• Dataset records:

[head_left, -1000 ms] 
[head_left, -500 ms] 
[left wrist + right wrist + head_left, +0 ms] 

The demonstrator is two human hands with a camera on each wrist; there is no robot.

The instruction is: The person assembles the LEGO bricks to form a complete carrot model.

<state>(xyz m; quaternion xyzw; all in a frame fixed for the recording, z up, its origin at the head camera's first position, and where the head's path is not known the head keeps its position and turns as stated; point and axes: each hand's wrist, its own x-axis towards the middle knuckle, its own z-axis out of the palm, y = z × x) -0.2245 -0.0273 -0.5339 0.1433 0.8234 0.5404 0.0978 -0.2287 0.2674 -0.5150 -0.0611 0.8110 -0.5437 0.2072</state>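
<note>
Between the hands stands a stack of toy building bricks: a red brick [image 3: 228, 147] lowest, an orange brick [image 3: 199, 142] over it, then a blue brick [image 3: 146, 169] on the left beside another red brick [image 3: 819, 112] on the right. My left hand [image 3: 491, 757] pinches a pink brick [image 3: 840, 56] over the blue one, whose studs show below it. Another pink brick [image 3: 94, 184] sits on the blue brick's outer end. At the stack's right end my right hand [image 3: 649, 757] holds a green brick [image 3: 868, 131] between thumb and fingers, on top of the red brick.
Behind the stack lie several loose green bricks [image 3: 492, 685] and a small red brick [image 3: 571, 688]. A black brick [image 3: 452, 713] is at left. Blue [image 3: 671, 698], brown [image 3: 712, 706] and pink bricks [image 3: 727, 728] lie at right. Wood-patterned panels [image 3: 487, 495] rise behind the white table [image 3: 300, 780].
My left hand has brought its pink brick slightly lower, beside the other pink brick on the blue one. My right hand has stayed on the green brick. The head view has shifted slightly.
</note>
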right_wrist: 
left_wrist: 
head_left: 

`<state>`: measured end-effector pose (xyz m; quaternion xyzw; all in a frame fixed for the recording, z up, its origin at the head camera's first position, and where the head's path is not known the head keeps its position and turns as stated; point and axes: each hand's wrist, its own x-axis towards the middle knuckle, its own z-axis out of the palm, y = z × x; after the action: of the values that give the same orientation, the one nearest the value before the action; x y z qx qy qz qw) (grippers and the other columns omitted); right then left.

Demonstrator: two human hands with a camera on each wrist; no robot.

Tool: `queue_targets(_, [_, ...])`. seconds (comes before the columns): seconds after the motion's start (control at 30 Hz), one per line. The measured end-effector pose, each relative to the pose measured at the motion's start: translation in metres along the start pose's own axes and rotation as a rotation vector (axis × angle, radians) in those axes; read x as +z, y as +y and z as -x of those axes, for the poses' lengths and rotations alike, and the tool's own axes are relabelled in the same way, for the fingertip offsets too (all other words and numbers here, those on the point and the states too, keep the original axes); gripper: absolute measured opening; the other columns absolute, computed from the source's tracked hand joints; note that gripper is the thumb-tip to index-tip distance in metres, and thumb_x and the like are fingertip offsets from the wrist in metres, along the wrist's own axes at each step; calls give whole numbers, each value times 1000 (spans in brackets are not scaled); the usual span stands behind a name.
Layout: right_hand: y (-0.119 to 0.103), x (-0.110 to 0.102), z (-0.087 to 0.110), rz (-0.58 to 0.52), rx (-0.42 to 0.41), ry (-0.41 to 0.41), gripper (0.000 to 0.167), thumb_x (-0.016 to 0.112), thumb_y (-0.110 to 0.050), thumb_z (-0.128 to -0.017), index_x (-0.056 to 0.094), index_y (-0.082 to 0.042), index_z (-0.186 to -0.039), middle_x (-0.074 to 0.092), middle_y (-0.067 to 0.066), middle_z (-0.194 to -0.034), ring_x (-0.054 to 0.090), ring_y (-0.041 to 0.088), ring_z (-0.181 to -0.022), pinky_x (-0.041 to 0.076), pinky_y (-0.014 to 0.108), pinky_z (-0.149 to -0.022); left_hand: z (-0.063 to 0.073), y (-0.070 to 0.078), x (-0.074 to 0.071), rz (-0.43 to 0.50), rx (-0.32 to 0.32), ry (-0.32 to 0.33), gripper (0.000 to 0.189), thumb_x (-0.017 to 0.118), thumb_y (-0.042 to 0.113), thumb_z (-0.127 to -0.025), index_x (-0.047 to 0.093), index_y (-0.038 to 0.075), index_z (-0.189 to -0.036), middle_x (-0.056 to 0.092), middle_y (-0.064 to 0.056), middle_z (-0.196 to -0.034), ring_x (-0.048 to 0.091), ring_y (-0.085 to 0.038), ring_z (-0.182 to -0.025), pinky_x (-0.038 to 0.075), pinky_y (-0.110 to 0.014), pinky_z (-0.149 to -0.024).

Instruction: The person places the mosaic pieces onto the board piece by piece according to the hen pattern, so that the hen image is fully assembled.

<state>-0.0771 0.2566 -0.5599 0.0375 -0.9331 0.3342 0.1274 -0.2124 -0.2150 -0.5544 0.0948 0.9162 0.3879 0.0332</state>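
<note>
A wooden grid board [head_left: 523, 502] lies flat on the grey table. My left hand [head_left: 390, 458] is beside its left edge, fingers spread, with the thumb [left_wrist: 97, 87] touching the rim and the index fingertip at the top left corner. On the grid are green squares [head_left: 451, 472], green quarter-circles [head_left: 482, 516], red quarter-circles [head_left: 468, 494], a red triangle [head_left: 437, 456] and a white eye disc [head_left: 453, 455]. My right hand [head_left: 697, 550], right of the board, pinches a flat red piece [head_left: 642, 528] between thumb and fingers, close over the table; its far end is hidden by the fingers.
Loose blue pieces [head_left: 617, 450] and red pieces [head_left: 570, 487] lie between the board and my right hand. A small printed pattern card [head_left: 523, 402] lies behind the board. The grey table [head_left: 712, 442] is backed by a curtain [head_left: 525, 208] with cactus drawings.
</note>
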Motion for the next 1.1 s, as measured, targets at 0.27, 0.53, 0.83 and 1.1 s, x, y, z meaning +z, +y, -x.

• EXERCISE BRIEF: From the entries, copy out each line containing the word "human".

• RESPONSE BELOW:
The demonstrator is two human hands with a camera on each wrist; there is no robot.
Demonstrator: two human hands with a camera on each wrist; no robot.

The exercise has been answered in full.